PROBLEM STATEMENT
Look through the records below and copy each line that includes the word "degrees".

TASK DATA
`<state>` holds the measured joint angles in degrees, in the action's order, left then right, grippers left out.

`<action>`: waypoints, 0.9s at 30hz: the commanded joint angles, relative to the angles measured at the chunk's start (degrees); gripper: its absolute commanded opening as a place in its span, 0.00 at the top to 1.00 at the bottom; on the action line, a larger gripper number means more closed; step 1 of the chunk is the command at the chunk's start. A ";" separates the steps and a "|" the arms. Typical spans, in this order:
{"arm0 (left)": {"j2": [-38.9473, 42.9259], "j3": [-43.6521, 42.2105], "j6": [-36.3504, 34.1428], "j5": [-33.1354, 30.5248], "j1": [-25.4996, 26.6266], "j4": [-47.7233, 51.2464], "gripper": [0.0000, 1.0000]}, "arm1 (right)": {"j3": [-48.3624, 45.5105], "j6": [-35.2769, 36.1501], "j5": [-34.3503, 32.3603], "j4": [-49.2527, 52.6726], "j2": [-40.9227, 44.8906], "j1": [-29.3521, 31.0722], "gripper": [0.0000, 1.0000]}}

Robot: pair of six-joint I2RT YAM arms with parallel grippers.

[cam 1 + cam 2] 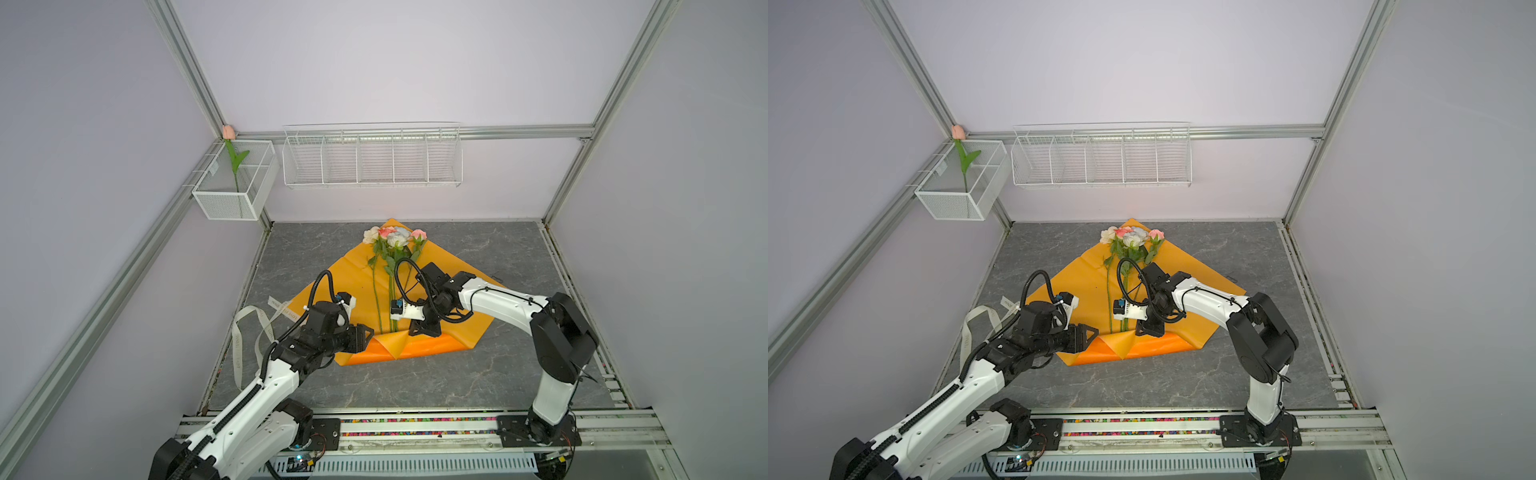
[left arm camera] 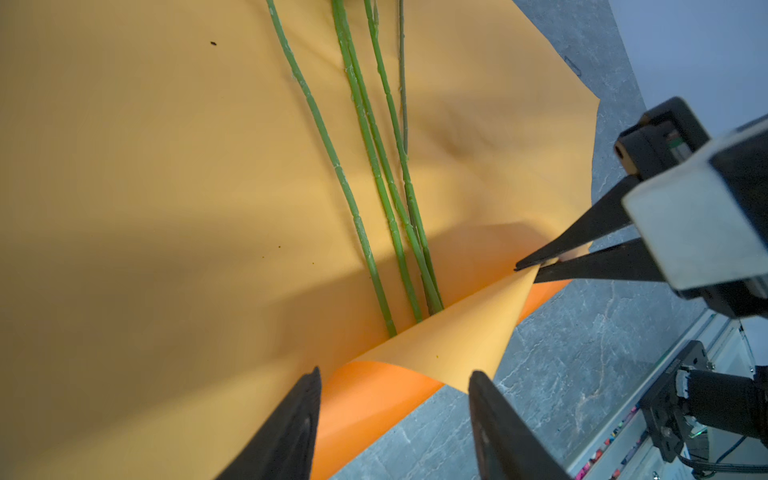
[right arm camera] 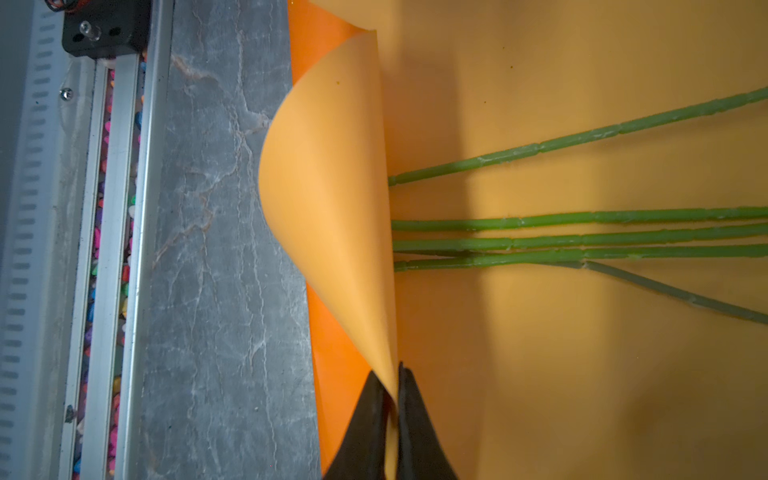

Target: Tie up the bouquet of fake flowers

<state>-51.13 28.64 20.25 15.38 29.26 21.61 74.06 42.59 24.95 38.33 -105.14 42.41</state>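
Right jaws clamped tight on the folded flap of the orange wrapping paper [image 3: 328,199], left jaws parted and empty astride it, I risk tearing it or scattering the bouquet of fake flowers [image 1: 395,241] lying on the sheet if I tug unevenly.

Artificial roses [image 1: 397,239]: five, on five green stems [image 3: 582,216]. Orange wrapping paper [image 1: 332,286]: one sheet. Pink tulip [image 1: 228,132]: one. White mesh basket [image 1: 226,205]: one. White wire rack [image 1: 374,166]: one, five compartments. Ribbon [image 1: 237,361]: one.
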 commanded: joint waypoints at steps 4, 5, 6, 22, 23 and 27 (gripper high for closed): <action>-4.84 -0.59 -3.83 0.59 1.11 -3.03 0.41 | 1.36 2.24 1.90 1.63 -0.68 -0.41 0.88; -6.16 0.01 -3.60 0.02 1.16 -2.61 0.40 | 1.46 2.24 1.88 1.69 -0.76 -0.47 0.88; -7.14 0.49 -3.31 -0.76 1.27 -2.08 0.39 | 1.47 2.29 1.81 1.60 -0.77 -0.58 0.88; -8.79 0.69 0.54 -6.12 1.86 0.26 0.45 | 2.83 2.76 1.67 2.62 -2.60 -1.45 0.88; -9.79 1.04 0.41 -5.72 2.02 0.27 0.46 | 2.95 2.77 1.66 2.65 -2.69 -1.45 0.88; -13.33 2.92 -0.65 -5.37 2.30 0.19 0.47 | 3.08 2.68 1.99 2.26 -2.78 -1.43 0.88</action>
<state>-62.78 29.71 20.12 10.31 31.20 21.71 76.12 43.55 24.95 39.51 -107.00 41.32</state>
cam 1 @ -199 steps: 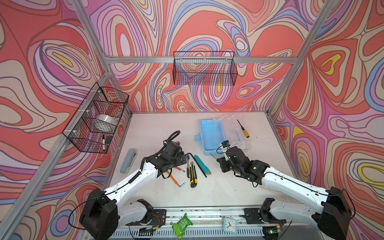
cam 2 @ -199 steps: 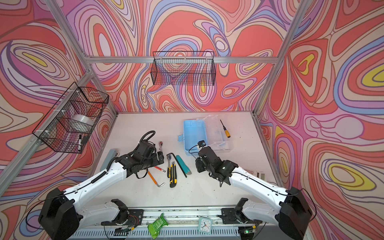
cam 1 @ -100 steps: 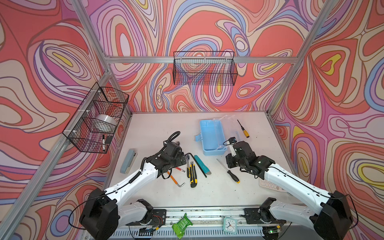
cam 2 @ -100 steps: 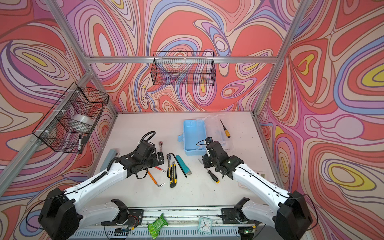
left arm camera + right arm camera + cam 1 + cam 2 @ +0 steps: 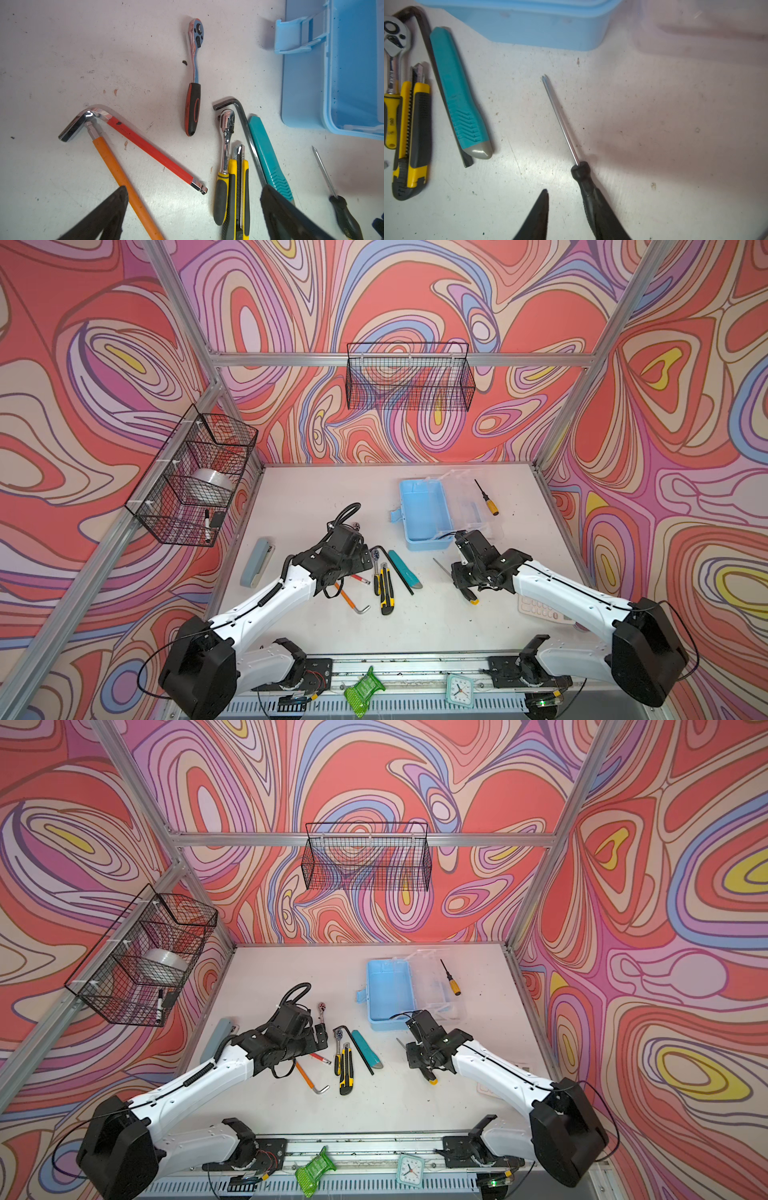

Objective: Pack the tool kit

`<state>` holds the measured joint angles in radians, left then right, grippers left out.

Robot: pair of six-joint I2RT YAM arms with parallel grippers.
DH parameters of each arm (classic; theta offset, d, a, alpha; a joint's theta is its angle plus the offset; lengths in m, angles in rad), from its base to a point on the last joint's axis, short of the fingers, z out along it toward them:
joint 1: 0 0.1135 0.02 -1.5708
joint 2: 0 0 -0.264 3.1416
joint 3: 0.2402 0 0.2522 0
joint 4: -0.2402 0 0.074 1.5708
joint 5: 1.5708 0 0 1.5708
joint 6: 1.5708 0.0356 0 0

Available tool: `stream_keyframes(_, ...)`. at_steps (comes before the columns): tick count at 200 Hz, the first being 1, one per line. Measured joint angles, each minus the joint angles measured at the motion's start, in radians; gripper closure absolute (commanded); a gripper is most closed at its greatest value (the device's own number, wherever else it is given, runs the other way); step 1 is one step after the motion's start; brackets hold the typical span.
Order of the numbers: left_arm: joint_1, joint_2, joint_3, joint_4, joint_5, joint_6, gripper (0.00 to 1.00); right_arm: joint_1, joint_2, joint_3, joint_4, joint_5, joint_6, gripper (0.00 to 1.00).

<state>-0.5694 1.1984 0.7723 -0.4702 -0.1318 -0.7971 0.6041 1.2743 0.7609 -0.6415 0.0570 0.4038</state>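
The right gripper is standing open, no longer holding the black-handled screwdriver it was carrying toward the light blue box a second ago. The ribbed handle is lying on the speckled worktop against one finger, its thin steel shaft pointing at the box's near end. That tool is probably needing a regrasp. The left gripper is hovering wide open over sleeved hex keys, chrome ratchets and utility knives off the box's latch side.
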Motion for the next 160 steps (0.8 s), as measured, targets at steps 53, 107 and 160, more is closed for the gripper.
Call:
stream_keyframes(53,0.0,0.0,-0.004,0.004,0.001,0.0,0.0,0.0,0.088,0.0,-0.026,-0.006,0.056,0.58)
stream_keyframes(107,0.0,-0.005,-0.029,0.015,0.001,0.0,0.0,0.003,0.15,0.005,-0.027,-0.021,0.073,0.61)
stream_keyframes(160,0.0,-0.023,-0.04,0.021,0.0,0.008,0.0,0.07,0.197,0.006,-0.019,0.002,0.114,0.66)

ANSWER TO THIS EXERCISE
`<state>` holds the measured joint angles in degrees, in the action's order, left then right, grippers left out.
`<action>`: waypoints, 0.9s at 30hz: the commanded joint angles, relative to the angles measured at the chunk's start (degrees); gripper: its absolute commanded opening as a place in its span, 0.00 at the top to 1.00 at the bottom; on the action line, a larger gripper number means more closed; step 1 of the chunk is the command at the chunk's start. A ";" separates the steps and a "|" the arms. Typical spans, in this order:

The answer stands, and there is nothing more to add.